+++ SOURCE MATERIAL +++

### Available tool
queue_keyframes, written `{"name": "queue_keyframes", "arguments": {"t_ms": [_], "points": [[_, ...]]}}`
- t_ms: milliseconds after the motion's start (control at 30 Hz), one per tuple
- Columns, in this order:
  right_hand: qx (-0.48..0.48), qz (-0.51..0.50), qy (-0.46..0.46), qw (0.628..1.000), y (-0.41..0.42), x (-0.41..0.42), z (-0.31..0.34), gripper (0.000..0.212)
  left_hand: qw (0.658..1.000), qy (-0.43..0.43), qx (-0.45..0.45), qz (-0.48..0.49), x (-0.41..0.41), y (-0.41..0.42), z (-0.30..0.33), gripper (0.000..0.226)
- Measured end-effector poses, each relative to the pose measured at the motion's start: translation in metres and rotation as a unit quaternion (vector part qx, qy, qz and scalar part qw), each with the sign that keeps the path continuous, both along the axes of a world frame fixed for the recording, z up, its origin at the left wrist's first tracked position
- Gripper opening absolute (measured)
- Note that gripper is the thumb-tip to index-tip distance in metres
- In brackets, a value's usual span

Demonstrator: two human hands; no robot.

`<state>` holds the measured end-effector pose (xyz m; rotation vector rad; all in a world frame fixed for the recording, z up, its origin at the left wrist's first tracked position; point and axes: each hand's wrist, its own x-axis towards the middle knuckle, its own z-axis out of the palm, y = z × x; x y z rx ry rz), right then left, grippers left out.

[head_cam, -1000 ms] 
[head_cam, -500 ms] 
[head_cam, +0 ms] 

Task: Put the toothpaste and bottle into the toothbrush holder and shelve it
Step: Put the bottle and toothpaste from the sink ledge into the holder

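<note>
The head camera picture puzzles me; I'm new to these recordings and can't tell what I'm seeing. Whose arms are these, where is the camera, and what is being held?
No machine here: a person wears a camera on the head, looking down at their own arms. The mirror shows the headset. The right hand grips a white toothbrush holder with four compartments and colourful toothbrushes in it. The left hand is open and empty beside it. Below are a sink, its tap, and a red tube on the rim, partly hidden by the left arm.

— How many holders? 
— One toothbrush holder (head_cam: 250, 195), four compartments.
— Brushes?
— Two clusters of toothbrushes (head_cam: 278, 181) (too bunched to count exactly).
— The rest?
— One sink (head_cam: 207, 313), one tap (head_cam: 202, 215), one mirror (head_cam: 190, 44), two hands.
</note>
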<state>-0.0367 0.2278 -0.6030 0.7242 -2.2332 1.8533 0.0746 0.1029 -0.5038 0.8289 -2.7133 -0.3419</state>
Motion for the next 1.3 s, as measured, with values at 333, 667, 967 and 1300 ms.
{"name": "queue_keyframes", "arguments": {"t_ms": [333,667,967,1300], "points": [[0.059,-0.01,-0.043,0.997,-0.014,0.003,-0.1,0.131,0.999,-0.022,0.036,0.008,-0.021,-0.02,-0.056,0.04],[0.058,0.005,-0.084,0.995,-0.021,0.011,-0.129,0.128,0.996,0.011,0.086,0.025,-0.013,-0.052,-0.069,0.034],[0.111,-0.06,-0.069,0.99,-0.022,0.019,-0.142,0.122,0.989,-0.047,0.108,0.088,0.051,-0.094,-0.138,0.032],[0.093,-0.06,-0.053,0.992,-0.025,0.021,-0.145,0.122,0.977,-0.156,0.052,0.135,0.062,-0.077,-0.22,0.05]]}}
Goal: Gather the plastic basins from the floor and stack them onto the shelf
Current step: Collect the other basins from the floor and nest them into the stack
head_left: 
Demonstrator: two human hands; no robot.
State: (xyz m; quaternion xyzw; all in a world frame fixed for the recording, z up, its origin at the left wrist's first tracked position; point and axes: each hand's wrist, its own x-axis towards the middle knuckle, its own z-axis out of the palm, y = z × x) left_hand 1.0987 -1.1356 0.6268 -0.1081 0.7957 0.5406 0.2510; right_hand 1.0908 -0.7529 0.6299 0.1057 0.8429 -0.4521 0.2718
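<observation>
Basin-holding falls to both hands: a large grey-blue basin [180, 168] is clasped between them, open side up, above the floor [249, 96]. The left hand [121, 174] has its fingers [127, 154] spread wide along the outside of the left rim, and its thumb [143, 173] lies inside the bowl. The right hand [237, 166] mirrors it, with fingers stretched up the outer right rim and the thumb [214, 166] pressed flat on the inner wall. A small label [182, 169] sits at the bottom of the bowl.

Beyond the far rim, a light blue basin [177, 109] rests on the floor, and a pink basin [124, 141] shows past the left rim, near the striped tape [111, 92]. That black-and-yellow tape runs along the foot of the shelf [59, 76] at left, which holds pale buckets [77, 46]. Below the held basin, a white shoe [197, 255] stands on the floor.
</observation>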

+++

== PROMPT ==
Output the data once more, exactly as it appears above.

== RESULT FOR THIS TASK ==
### Available tool
queue_keyframes, written `{"name": "queue_keyframes", "arguments": {"t_ms": [_], "points": [[_, ...]]}}`
- t_ms: milliseconds after the motion's start (control at 30 Hz), one per tuple
- Columns, in this order:
  right_hand: qx (-0.48..0.48), qz (-0.51..0.50), qy (-0.46..0.46), qw (0.628..1.000), y (-0.41..0.42), x (-0.41..0.42), z (-0.31..0.34), gripper (0.000..0.212)
  left_hand: qw (0.658..1.000), qy (-0.43..0.43), qx (-0.45..0.45), qz (-0.48..0.49), x (-0.41..0.41), y (-0.41..0.42), z (-0.30..0.33), gripper (0.000..0.226)
- Measured end-effector poses, each relative to the pose measured at the motion's start: translation in metres and rotation as a unit quaternion (vector part qx, qy, qz and scalar part qw), each with the sign that keeps the path continuous, both along the axes of a world frame fixed for the recording, z up, its origin at the left wrist's first tracked position
- Gripper opening absolute (measured)
- Note that gripper is the thumb-tip to index-tip distance in metres
- In brackets, a value's usual span

Demonstrator: two human hands; no robot.

`<state>` holds the measured end-effector pose (xyz m; rotation vector rad; all in a world frame fixed for the recording, z up, its origin at the left wrist's first tracked position; point and axes: each hand's wrist, its own x-axis towards the middle knuckle, its own z-axis out of the palm, y = z × x; x y z rx ry rz), right then left, grippers left out.

[head_cam, -1000 ms] 
[head_cam, -500 ms] 
[head_cam, +0 ms] 

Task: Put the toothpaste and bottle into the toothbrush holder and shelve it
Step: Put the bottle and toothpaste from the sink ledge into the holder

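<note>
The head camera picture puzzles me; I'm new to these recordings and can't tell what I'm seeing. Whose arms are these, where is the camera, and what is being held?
No machine here: a person wears a camera on the head, looking down at their own arms. The mirror shows the headset. The right hand grips a white toothbrush holder with four compartments and colourful toothbrushes in it. The left hand is open and empty beside it. Below are a sink, its tap, and a red tube on the rim, partly hidden by the left arm.

— How many holders? 
— One toothbrush holder (head_cam: 250, 195), four compartments.
— Brushes?
— Two clusters of toothbrushes (head_cam: 278, 181) (too bunched to count exactly).
— The rest?
— One sink (head_cam: 207, 313), one tap (head_cam: 202, 215), one mirror (head_cam: 190, 44), two hands.
</note>
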<state>-0.0367 0.2278 -0.6030 0.7242 -2.2332 1.8533 0.0746 0.1029 -0.5038 0.8289 -2.7133 -0.3419</state>
Motion for the next 1.3 s, as measured, with values at 333, 667, 967 and 1300 ms.
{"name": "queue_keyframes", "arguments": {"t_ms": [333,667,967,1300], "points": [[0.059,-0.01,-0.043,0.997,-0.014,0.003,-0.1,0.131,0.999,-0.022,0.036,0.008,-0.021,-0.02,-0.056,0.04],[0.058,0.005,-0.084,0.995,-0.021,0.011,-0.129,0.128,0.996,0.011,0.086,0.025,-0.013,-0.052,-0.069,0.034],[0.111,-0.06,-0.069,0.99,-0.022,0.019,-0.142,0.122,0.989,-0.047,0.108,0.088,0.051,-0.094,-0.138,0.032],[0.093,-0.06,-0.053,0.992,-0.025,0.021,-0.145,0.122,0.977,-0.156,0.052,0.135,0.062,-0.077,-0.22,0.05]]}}
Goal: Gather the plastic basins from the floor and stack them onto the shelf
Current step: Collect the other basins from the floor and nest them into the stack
head_left: 
Demonstrator: two human hands; no robot.
State: (xyz m; quaternion xyzw; all in a world frame fixed for the recording, z up, its origin at the left wrist's first tracked position; point and axes: each hand's wrist, its own x-axis towards the middle knuckle, its own z-axis out of the palm, y = z × x) left_hand 1.0987 -1.1356 0.6268 -0.1081 0.7957 0.5406 0.2510; right_hand 1.0908 -0.7529 0.6299 0.1057 0.8429 -0.4521 0.2718
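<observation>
Basin-holding falls to both hands: a large grey-blue basin [180, 168] is clasped between them, open side up, above the floor [249, 96]. The left hand [121, 174] has its fingers [127, 154] spread wide along the outside of the left rim, and its thumb [143, 173] lies inside the bowl. The right hand [237, 166] mirrors it, with fingers stretched up the outer right rim and the thumb [214, 166] pressed flat on the inner wall. A small label [182, 169] sits at the bottom of the bowl.

Beyond the far rim, a light blue basin [177, 109] rests on the floor, and a pink basin [124, 141] shows past the left rim, near the striped tape [111, 92]. That black-and-yellow tape runs along the foot of the shelf [59, 76] at left, which holds pale buckets [77, 46]. Below the held basin, a white shoe [197, 255] stands on the floor.
</observation>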

What was asked now has a complete answer.